エフセキュアは、KeyWe製のスマートロックが複数の設計上の欠陥によって、不正なアクターが正規ユーザーからのトラフィックを傍受して解読できてしまい、このトラフィックを使用して所有者に代わってロックの開閉、サービス拒否、ロックのサイレンシングといったアクションの実行が可能な状態であることを報告している。
KeyWeは、アプリケーションとスマートロックとの間の通信メッセージにBluetooth Low Energyを使用しており、送信前にAES-128-ECBでランダムな2バイトプレフィックスによって暗号化するため、原則としては第三者が正規ユーザーから発信されたコマンドを、簡単に盗聴したり改ざんしたりすることはできない。
しかし、キー生成プロセスにおける欠陥から、モバイルアプリとスマートロックとの鍵交換の開始に用いられる共通鍵は比較的簡単かつ低コストで取得およびリバースエンジニアリングが可能となっているため、悪意のある攻撃者が約15mの有効範囲内にある限り、モバイルアプリとスマートロックの通信トラフィックは傍受および解読でき、最終的にスマートロックのパスワード(EKEY)が、攻撃者によって取得されてしまう。

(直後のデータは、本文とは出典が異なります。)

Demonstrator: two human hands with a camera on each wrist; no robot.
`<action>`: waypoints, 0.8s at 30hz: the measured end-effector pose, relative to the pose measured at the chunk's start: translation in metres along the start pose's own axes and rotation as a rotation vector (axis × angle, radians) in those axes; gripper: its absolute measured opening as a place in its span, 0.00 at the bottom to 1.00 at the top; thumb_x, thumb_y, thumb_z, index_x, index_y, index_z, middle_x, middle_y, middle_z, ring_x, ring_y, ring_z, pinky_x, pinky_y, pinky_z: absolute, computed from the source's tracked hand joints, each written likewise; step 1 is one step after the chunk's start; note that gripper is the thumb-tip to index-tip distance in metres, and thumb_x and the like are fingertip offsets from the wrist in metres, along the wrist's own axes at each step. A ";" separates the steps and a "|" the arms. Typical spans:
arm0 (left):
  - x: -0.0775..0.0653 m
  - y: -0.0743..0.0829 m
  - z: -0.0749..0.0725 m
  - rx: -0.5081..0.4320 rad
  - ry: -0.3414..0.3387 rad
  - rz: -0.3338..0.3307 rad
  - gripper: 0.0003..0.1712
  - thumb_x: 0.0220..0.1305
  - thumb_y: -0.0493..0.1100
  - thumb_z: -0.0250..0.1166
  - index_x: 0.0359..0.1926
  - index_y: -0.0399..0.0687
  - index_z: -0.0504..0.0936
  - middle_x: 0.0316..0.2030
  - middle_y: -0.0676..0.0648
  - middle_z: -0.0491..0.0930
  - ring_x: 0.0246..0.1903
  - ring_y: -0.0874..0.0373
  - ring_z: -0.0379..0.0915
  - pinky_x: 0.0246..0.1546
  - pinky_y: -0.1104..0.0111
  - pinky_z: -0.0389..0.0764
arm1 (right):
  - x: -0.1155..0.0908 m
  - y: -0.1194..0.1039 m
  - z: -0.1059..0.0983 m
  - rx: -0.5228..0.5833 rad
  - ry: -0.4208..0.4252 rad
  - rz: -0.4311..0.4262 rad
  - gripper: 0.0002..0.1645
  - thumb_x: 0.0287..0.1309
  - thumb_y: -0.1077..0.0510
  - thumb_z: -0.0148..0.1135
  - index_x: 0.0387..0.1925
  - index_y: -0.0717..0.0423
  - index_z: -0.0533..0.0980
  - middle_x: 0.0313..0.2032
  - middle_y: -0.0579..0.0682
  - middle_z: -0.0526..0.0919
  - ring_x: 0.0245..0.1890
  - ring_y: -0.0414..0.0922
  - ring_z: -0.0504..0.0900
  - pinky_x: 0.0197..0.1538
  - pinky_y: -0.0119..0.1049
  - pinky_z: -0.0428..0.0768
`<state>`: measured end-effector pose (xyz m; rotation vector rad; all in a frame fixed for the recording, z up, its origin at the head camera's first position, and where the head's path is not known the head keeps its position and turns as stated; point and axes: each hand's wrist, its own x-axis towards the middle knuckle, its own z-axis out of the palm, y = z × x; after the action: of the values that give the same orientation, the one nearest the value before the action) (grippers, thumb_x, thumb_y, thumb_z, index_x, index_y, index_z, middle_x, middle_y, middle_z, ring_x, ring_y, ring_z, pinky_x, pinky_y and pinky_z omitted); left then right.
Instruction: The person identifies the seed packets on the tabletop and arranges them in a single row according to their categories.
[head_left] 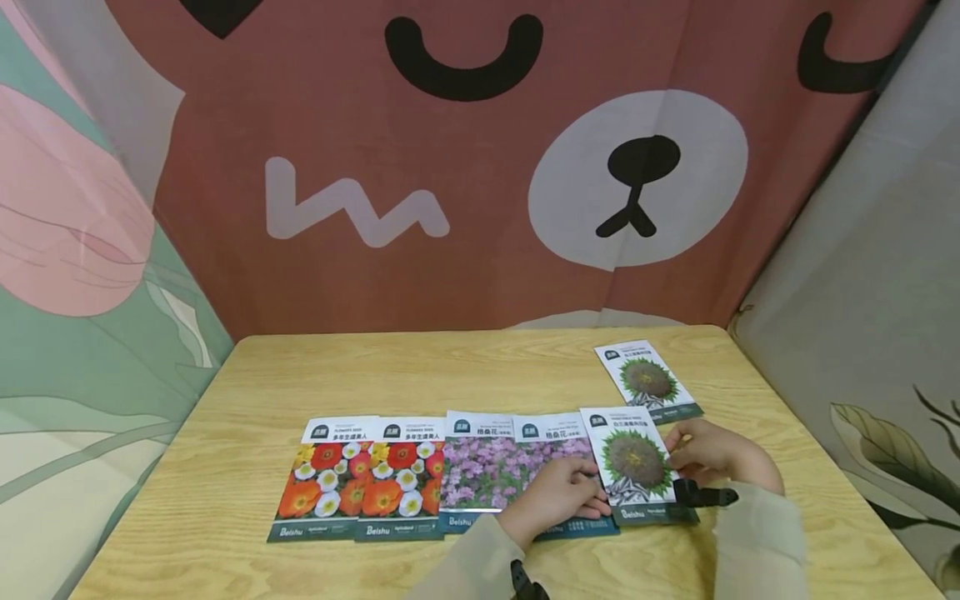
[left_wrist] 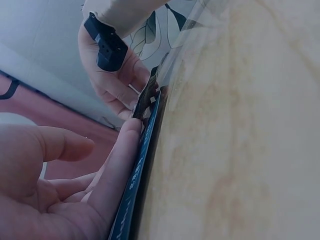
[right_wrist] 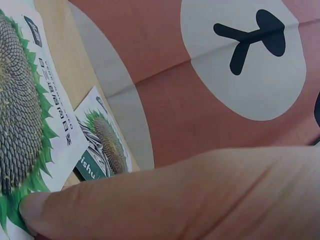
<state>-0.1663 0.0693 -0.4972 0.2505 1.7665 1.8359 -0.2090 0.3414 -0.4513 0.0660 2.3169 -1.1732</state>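
Note:
My right hand [head_left: 716,457] pinches the right edge of a sunflower seed packet [head_left: 636,462], its thumb showing on the printed front. The packet's left edge overlaps a purple-flower seed packet [head_left: 551,442]. On that purple packet rests my left hand [head_left: 558,498], fingers extended towards the sunflower packet. The left wrist view shows the left fingers [left_wrist: 117,170] lying along the packets near the table, with the thumb held apart. A close view of the held sunflower packet [right_wrist: 20,100] fills the left of the right wrist view.
Left of the hands, another purple-flower packet [head_left: 480,471] and two poppy packets, left [head_left: 322,479] and right [head_left: 401,479], lie in an overlapping row. A second sunflower packet [head_left: 648,379] lies farther back on the wooden table [head_left: 420,367]. A bear-printed curtain [head_left: 480,292] hangs behind.

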 end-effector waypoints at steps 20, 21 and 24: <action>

通信が傍受されると、攻撃者は正規ユーザーが可能なあらゆるアクションを実行できるようになり、その状態は通信を傍受されたモバイルアプリがスマートロックに登録されている限り続く。また、EKEYはオンラインレンダリングで保存されるため、スマートロックを変更するだけでは攻撃を防げない。
なお、スマートロックをオンラインで登録・使用しない場合でも、攻撃者はスマートロックの乗っ取りや操作が可能となっている。
エフセキュアによれば、現時点では上記の問題への対策は存在せず、スマートロックからできる限り離れたモバイルデバイスをペアリングして、物理的なキー/タッチパッドのみを使用することが、唯一の対策だという。